La ruta de la interioridad
¿Se puede hablar de una escuela de contemplación?
PRIMERA PARTE

Este es un interrogante válido y necesario.
Orar es vivir en comunión con Dios Padre.
Es vivir a Dios como Padre y comunicarnos con El desde nuestra propia vida y en los momentos en los que explícitamente nos reservamos para dialogar con El.
Los niños no necesitan ninguna escuela para aprender a hablar con sus padres. Comienzan a entablar un auténtico "diálogo" con quienes les han dado vida. Primeramente lo hacen a través de la mirada y la sonrisa. Después, poco a poco, por medio de palabras balbucientes, "a medio decir". Más adelante hablan. Nadie les enseña, lo van aprendiendo en la vida.
Por ello se cuestiona el hecho de plantear una escuela de oración, y más aún si lo que se pretende es buscar una escuela de contemplación. ¿Tiene sentido hacerlo? ¿No es acaso algo que se va aprendiendo espontáneamente al vivir y expresar la fe, la esperanza y el amor como actitudes esenciales de nuestra relación con Dios? ¿Qué es, pues, lo que justifica una escuela de contemplación?
Empezaremos diciendo que hay muchos cristianos que oran sin saberlo, y que viven la contemplación de modo inconsciente. Su vida de fe es sincera y profunda, su relación con Dios es constante e ininterrumpida. Va más allá de las palabras o del silencio. Viven la oración como un don gratuito del Espíritu Santo. Es algo espontáneo connatural a su vida de fe.

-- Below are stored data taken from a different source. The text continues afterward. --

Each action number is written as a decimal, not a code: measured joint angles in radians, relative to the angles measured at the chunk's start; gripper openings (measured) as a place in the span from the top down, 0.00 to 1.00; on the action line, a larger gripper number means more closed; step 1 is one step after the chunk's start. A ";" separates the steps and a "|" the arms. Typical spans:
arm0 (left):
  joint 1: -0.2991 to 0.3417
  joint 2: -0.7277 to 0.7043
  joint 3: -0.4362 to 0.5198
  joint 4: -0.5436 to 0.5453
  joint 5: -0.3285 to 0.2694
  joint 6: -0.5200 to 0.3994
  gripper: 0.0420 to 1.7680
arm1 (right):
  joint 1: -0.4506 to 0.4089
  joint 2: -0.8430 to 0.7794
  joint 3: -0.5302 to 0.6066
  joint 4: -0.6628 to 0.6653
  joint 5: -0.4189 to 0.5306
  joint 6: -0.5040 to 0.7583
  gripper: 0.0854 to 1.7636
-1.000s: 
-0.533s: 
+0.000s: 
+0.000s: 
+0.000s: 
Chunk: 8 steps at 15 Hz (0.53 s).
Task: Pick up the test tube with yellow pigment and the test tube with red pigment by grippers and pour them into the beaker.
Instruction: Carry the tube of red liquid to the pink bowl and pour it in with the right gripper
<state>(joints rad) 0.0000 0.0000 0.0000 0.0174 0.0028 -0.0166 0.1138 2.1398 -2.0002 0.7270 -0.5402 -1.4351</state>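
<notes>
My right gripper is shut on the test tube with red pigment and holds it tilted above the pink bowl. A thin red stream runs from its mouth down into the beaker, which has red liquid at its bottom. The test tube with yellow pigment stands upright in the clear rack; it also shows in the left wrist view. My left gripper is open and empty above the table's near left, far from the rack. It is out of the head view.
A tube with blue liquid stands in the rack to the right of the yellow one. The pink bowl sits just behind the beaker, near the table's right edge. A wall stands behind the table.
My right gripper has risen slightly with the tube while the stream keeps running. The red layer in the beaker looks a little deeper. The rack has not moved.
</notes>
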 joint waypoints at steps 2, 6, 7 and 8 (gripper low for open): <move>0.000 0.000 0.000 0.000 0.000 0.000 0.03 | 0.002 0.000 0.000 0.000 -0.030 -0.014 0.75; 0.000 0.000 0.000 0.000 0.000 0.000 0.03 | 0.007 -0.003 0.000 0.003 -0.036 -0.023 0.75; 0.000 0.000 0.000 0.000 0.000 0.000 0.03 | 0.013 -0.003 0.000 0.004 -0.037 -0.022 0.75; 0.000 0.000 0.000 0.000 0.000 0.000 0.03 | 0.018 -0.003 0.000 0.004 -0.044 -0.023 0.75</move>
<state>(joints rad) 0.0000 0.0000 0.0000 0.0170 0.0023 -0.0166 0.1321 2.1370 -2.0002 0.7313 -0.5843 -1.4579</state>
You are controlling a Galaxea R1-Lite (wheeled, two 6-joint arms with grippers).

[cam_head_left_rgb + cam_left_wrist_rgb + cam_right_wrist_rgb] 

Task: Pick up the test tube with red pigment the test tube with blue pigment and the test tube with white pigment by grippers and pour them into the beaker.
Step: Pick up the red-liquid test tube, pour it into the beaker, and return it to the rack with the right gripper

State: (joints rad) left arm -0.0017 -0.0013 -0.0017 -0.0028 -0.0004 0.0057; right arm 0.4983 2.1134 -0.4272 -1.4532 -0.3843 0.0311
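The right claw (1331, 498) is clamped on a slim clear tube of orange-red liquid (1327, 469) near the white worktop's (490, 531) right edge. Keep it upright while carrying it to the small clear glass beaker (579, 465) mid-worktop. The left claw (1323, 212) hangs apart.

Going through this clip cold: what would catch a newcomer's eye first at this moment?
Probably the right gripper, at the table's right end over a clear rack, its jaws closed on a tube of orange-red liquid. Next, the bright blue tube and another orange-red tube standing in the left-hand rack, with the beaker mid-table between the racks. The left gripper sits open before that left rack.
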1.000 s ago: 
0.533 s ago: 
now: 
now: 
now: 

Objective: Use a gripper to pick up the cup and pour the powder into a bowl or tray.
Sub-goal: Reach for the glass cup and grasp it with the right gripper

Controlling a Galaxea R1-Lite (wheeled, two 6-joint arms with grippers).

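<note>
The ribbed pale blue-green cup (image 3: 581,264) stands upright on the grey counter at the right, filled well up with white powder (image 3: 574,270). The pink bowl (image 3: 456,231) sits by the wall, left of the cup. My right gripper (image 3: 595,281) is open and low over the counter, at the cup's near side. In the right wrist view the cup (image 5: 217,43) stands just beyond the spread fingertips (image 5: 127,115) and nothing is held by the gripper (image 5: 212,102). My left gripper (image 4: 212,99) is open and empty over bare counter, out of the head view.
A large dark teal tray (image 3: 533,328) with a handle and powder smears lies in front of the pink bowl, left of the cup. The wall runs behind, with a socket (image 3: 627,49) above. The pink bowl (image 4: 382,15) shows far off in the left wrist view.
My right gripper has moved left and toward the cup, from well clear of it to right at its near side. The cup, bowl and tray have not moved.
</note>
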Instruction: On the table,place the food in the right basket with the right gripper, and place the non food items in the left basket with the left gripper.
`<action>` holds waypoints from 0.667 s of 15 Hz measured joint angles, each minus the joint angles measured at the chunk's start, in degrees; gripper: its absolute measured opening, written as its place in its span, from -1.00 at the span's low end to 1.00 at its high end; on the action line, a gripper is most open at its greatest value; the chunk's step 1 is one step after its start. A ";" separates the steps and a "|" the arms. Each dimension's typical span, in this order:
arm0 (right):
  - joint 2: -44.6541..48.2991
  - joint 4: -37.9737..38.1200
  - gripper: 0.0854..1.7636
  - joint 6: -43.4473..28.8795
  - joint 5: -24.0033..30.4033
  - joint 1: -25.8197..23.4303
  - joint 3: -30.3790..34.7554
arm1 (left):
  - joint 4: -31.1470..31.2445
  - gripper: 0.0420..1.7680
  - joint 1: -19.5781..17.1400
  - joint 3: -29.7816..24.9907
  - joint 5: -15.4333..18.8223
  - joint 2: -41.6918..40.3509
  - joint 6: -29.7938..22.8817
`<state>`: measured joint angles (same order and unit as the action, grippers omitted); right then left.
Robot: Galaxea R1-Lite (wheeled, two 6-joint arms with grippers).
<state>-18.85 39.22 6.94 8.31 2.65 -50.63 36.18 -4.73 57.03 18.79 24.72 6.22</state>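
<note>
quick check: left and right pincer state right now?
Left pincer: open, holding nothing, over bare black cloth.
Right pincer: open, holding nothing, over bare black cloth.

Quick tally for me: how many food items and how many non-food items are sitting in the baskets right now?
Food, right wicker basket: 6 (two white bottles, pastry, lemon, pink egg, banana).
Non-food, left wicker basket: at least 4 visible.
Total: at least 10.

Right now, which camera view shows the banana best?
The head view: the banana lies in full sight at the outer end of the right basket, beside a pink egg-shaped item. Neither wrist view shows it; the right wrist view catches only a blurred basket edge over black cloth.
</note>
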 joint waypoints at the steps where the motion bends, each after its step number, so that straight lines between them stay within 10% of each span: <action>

Pero también es cierto que hay cristianos que desconocen la necesidad vital de orar siempre y en todo lugar, o no saben cómo hacerlo, o no lo valoran porque no han tenido la ocasión de explicitar lo que viven en su corazón creyente.
Otros cristianos necesitan encontrar caminos para la expresión de su vida de fe, expresión que nace del hecho de creer y que, a su vez, alimenta la fe, y con ella la esperanza-confianza en Dios y el amor a los hermanos y al mismo Dios Padre.
Por otra parte se desconoce la posibilidad de vivir una vida de profunda contemplación. Es la oración profunda que se traduce en una actitud orante en la propia vida. Es la oración ininterrumpida del alma. Es un don del Espíritu Santo que lleva al creyente a orar desde el silencio que es fuente de comunión interior con el Señor.
Hemos de valorar la oportunidad que tenemos de ofrecer a los que sienten la llamada a la oración unas sendas y pasos seguros para vivirla a fondo, con una disponibilidad total y plena a la acción del Espíritu.